Qu'est devenu Matthew Metro ? Un post d'un de ses proches publié sur Facebook en janvier 2021 indique que ce dernier est sans domicile fixe, tout en relayant une cagnotte solidaire pour l'aider. Son compte Facebook est depuis resté muet.
D'autres accusations sans preuve contre Tim Walz
Ce deepfake n'est pas la première intox visant Tim Walz sur de supposées agressions sexuelles. Le 13 octobre, l'observatoire NewsGuard a documenté une opération de désinformation similaire contre le candidat à la vice-présidence, à l'initiative du propagandiste pro-russe John Dougan, au sujet d'un étudiant étranger qui aurait subi des attouchements.
La rédaction des Observateurs a documenté à plusieurs reprises le réseau de désinformation opéré par John Dougan ces derniers mois, notamment concernant ses faux sites d'actualité.
Dans un épisode du podcast Qanon RedPill78 diffusé le 5 octobre, le colistier de Kamala Harris a en effet été accusé d'avoir manipulé à des fins sexuelles un ancien étudiant étranger venu aux États-Unis en 2004 dans le cadre du programme Future Leaders Exchange (FLEX).
Invité sur le plateau du podcast en présence de John Dougan, ce prétendu étudiant anonyme, qui s'est présenté comme originaire du Kazakhstan, a affirmé que Walz lui avait fait subir des attouchements.

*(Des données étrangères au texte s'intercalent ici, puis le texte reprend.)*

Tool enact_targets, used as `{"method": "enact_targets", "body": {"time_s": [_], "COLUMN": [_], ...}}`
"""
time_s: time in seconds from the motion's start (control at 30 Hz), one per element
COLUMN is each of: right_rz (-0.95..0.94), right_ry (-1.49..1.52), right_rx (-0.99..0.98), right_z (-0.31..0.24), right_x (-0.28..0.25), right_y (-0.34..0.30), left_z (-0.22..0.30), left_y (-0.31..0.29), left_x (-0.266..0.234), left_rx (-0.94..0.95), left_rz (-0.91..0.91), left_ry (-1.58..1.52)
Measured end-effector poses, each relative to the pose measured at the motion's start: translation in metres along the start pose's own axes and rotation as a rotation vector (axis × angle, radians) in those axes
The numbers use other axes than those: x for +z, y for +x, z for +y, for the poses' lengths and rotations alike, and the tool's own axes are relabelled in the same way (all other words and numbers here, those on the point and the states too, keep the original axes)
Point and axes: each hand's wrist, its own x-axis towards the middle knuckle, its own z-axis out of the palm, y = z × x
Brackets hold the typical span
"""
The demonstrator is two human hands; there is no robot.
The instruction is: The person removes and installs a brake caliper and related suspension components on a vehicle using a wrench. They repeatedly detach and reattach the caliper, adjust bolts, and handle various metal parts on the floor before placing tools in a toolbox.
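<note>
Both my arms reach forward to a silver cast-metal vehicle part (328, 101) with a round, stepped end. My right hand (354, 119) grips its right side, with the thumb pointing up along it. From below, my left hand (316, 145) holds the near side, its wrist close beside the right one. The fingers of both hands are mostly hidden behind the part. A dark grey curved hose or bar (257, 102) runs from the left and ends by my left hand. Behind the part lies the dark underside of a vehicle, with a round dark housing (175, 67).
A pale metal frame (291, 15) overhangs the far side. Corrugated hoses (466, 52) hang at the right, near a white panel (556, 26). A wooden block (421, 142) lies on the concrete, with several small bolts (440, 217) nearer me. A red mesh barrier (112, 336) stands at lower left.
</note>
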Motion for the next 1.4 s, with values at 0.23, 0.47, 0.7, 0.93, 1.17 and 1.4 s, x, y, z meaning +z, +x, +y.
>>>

Mais un porte-parole du département d'État américain interrogé par NewsGuard a déclaré n'avoir aucune trace d'un étudiant FLEX du Kazakhstan dans les écoles de la région de Mankato de 2000 à 2020.
Ces fausses allégations surviennent à quelque jours de l'élection présidentielle américaine opposant Kamala Harris et Donald Trump.
Dès sa nomination comme colistier, Tim Walz s'est vu accusé d'agression sexuelles contre de jeunes personnes, voire des mineurs, de la part de comptes pro-Trump. Laura Loomer, l'influenceuse d'extrême-droite américaine cumulant 1,3 million d'abonnés sur X, avait accusé l'homme politique d'être un "prédateur d'enfant" dans un post publié le 8 août dernier.
Ces accusations d'agression sexuelle, sans fondement à ce jour, sont probablement liées, dans la logique des manipulateurs d'information, à la carrière de Tim Walz, ancien professeur de géographie et défenseur des droits des LGBT+ au sein du lycée où il travaillait. Comme le raconte un article du New York Times publié en août dernier, Tim Walz, alors professeur de géographie mais aussi coach de football américain reconnu dans le lycée Mankato West, avait notamment accepté de parrainer un club promouvant les droits des homosexuels à la fin des années 1990.